Problem statement » Lines containing the word "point" in the data below: say how many, with no other text.

Data segment »

>>>

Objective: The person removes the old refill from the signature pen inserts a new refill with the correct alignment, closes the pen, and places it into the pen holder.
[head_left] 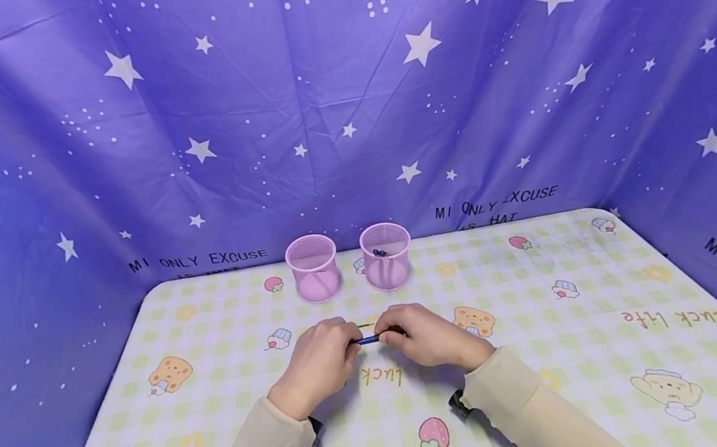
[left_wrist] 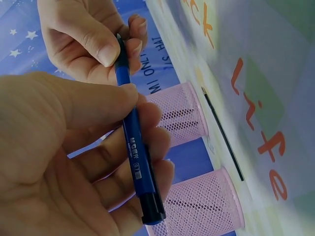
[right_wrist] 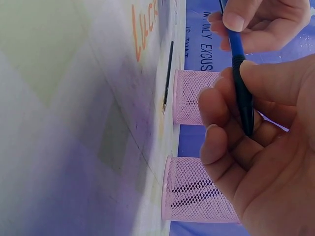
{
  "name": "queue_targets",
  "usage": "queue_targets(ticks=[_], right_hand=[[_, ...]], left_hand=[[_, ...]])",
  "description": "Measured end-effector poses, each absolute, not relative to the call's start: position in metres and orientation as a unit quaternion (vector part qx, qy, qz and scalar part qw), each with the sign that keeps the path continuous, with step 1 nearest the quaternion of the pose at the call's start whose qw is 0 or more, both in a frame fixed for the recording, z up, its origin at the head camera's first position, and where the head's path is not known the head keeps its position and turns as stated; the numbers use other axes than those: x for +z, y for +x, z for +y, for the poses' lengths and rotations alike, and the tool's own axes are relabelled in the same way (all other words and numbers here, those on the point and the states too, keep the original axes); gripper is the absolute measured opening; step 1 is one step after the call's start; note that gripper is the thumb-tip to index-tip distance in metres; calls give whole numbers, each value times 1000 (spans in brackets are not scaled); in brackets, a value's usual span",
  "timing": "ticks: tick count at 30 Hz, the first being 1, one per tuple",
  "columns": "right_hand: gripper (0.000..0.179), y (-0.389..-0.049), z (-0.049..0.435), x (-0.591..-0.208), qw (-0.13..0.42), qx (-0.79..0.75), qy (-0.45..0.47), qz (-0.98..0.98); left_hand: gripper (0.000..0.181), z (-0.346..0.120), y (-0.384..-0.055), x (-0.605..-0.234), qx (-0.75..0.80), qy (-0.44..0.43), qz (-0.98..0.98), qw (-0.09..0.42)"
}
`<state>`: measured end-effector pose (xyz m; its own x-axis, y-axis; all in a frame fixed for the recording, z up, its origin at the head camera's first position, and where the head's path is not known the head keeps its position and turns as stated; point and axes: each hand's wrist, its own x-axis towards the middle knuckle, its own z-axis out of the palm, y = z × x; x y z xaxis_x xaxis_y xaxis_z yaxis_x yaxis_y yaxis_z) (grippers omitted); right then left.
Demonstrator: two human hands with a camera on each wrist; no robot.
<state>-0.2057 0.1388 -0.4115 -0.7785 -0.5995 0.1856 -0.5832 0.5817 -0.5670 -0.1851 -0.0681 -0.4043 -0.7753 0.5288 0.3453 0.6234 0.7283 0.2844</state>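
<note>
A blue click pen [left_wrist: 140,167] with a dark grip section is held between both hands, level in front of me. My left hand [head_left: 324,360] grips the barrel near the clicker end, thumb on top and fingers curled beneath. My right hand [head_left: 428,334] pinches the dark grip section near the tip, thumb against fingers. Just beyond the hands, a thin dark pen refill [left_wrist: 224,135] with a metal tip lies on the tablecloth. In the right wrist view the same refill [right_wrist: 169,78] shows beside the mesh cups.
Two pink mesh cups, a left one [head_left: 318,287] and a right one [head_left: 390,277], stand near the table's back edge. Several dark slim items [head_left: 380,252] are inside the right cup. A checked tablecloth [head_left: 234,331] covers the table, and a starry purple curtain [head_left: 280,94] hangs around it.
</note>
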Motion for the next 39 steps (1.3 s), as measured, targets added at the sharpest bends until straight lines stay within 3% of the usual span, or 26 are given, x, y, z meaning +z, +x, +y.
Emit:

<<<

Solution for this task » 2